Las comodidades de las casa-quintas de esos años no eran lo que son hoy. Al poco tiempo, nos mudamos a la ciudad propiamente dicha.
No tengo recuerdos de esos meses, es imposible tenerlos, era un bebé, pero gracias a quien sea (Dios, la suerte, la casualidad o la causalidad) me quedaron de ese tiempo unos abuelos postizos a los que quise como propios los años que transcurrieron desde mi nacimiento hasta su mudanza a la ciudad de Buenos Aires.
Elena y Domingo. Esos eran sus nombres. Ella, una criolla con alguna ascendencia española, pequeña y ágil, que no podía permanecer mucho tiempo quieta. Él, un “tano” venido de Nápoles que rascaba la guitarra bajo el parral los días de verano.
Ambos se complementaban. Seguían un guion al parecer no escrito en ningún lado. Tenían una especie de ritmo y en base a éste vivían sus vidas.
Cumplía cada uno su tarea: él cuidaba el huerto y vendía flores y verduras a clientes fieles que se llevaban, además de los productos de la tierra, una sonrisa en los labios tras la larga charla que mantenían con “Don Domingo”, apoyado en una azada, o “Doña Elena”, que pasaba por allí en su camino al corral de los animales: una cerda bastante arisca, gallinas y patos que esperaban con ansiedad su comida.

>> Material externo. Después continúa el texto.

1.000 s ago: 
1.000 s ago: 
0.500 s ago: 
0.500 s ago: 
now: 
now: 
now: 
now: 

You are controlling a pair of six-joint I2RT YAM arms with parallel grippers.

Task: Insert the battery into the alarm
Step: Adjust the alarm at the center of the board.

Plácidas tardes de verano tomando agua fresca de la bomba, los chicos, y vino enfriado con esa misma agua en un balde, los adultos, pasábamos bajo los frutales mientras el Abuelo Domingo nos hacía reír con sus canzonetas napolitanas: era muy desafinado y lo sabía. La Abuela Elena, entretanto, preparaba la comida en la cocina a leña a la que se negaba rotundamente a cambiar por una de gas.
Las carreras entre los naranjos y limonero, las zambullidas en el tanque de agua, los juegos de escondidas que duraban eternamente dado lo amplio del terreno y los cercos que formaban plantas de todo tipo y altura hacían pasar del sol a la sombra y del aroma de pino al del romero.
Durante las noches, fuera de la casa, sapos, grillos y cigarras cerraban con un gran concierto la calurosa jornada.
El tiempo pasó (o como dijo Boaz, un personaje de Oz: las personas pasan, el tiempo permanece), pero no pudo, ni siquiera un momento, borrar de mi memoria y de mi espíritu ese sentimiento de holgada alegría, de profunda felicidad. Felicidad que no se puede comprar, felicidad que se regala y se agradece.
Recuerdos como éstos son los que me hacen cuestionar qué es ser verdaderamente sabio. ¿Es sólo tener un intelecto privilegiado?
Don Domingo y Doña Elena eran sabios, lo afirmo sin miedo ni dudas. Ellos supieron disfrutar y compartir su sabiduría, esa que les permitía realizar el trabajo de la tierra, cuidarla, compartir sus frutos y la alegría que su vida tranquila les brindaba.